Hierarchical Bayesian models for soil CO2 flux using soil texture: a case study in central Hokkaido, Japan

Abstract

Hierarchical Bayesian (HB) methods are useful tools for modeling multifaceted, nonlinear phenomena such as those encountered in ecology, and have been increasingly applied in environmental sciences, e.g., to estimate soil gas flux from different soil textures or sites. We have developed a model of soil carbon dioxide (CO2) flux based on soil temperature (T, 5 cm depth) and water-filled pore space (WFPS, 5 cm depth) using HB theory. The HB model was calibrated using a dataset of CO2 flux measured from bare soils belonging to four texture classes in 14 upland field sites in a watershed in central Hokkaido, Japan, in the nonsnow-cover season from 2003 to 2011. The numerical software HYDRUS-1D was used to simulate daily WFPS, and the estimated values were significantly correlated with the measured WFPS (R2 = 0.68, P < 0.001). Compared to a nonhierarchical Bayesian model (Bayesian pooled model), the CO2 predictions with the HB model more accurately represented texture-specific observations. The simulation–observation fit of the CO2 flux model was R2 = 0.64 (P < 0.001). More than 90% of the observed daily data were within the 95% confidence interval. The HB model exhibited high uncertainty for high CO2 flux values.

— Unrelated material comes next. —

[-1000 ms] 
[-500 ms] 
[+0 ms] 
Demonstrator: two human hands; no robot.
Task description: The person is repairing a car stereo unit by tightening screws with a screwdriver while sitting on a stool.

The HB model calibration revealed differing sensitivity of CO2 flux to T and WFPS in different soil texture classes. CO2 flux increased with an increase in T, and it increased to a lesser degree with a finer texture, possibly because the clay and silt facilitated soil aggregation, thus reducing temperature fluctuations. WFPS values between 0.48 and 0.64 resulted in optimal conditions for CO2 flux. The minimum WFPS value increased with an increase in clay content (P < 0.05). Although only a small number of soil types were studied in only one season in this study, the HB model may provide a method for predicting how the effects of soil temperature and moisture on CO2 flux change with texture, and soil texture could be regarded as an upscaling factor in future research on regional extrapolation.